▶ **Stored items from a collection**
┄┄┄┄┄┄

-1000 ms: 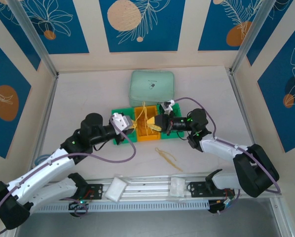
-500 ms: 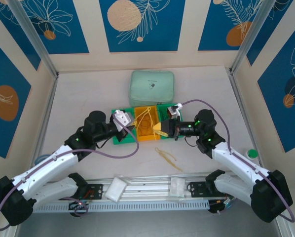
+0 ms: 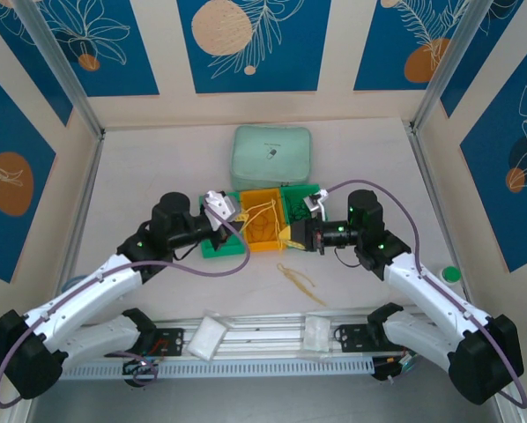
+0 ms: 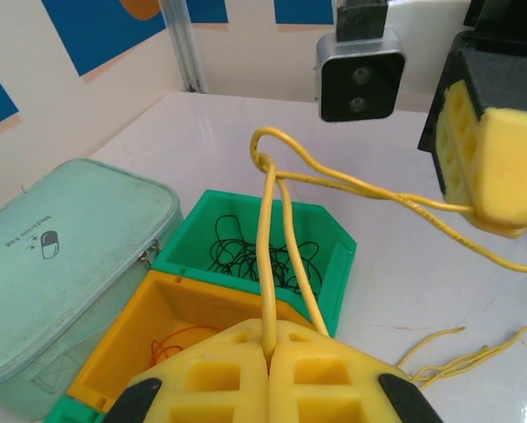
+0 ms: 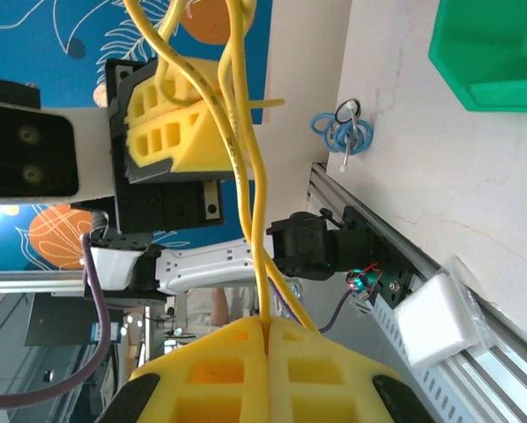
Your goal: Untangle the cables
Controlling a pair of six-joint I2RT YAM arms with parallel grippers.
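Cables (image 3: 260,210), yellow and knotted, stretch above the orange bin (image 3: 263,248). I have my left pincer (image 3: 236,216) clamped on them at the bin's left and my right pincer (image 3: 286,232) clamped on them at its right. Loose yellow strands (image 3: 296,280) lie on the tabletop (image 3: 158,176) just in front of the bin.

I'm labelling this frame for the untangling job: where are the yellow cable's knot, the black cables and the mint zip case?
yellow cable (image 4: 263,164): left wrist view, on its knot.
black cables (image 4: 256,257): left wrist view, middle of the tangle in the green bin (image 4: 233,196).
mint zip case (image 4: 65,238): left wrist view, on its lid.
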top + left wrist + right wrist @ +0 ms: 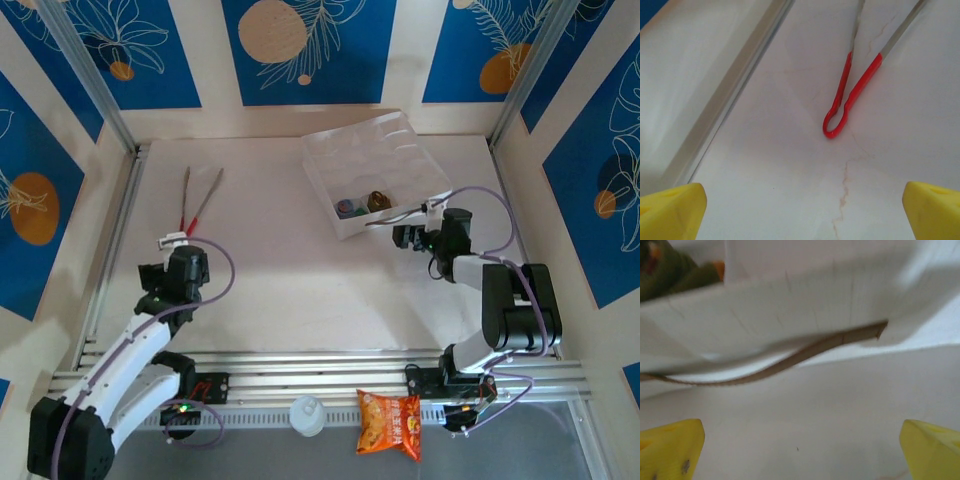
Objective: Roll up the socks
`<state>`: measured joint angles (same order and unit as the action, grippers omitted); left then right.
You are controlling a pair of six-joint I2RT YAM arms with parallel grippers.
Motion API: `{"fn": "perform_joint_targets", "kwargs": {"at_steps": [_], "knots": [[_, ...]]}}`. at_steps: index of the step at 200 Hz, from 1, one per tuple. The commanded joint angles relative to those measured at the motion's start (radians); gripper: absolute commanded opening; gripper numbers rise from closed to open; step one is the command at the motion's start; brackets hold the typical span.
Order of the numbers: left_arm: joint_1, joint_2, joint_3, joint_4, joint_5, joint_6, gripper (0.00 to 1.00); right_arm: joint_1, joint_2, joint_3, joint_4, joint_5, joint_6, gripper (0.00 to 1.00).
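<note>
Two small socks lie in the near corner of a white compartment box: a greyish one and an olive-green one side by side. The olive-green sock with a bit of orange peeks over the box wall in the right wrist view. My right gripper is open just outside the box's near edge, low over the table, holding nothing. Far off at the left, my left gripper is open over bare table.
Red-handled metal tongs lie just ahead of the left gripper. An orange snack packet and a white cap sit beyond the table's near rail. Aluminium frame rails border the table.
</note>
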<state>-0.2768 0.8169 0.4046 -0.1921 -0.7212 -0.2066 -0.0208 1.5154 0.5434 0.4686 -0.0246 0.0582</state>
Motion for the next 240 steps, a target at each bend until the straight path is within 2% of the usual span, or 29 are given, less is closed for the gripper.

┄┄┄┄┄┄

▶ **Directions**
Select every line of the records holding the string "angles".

▶ **Task response**
`<state>`: measured joint angles (same order and unit as the action, grippers omitted); left then right.
Motion API: `{"fn": "perform_joint_targets", "kwargs": {"at_steps": [_], "knots": [[_, ...]]}}`. at_steps: index of the step at 200 Hz, from 1, one per tuple. The commanded joint angles relative to those measured at the motion's start (radians); gripper: absolute commanded opening; gripper numbers rise from closed to open; step one is the command at the motion's start; brackets hold the typical span.

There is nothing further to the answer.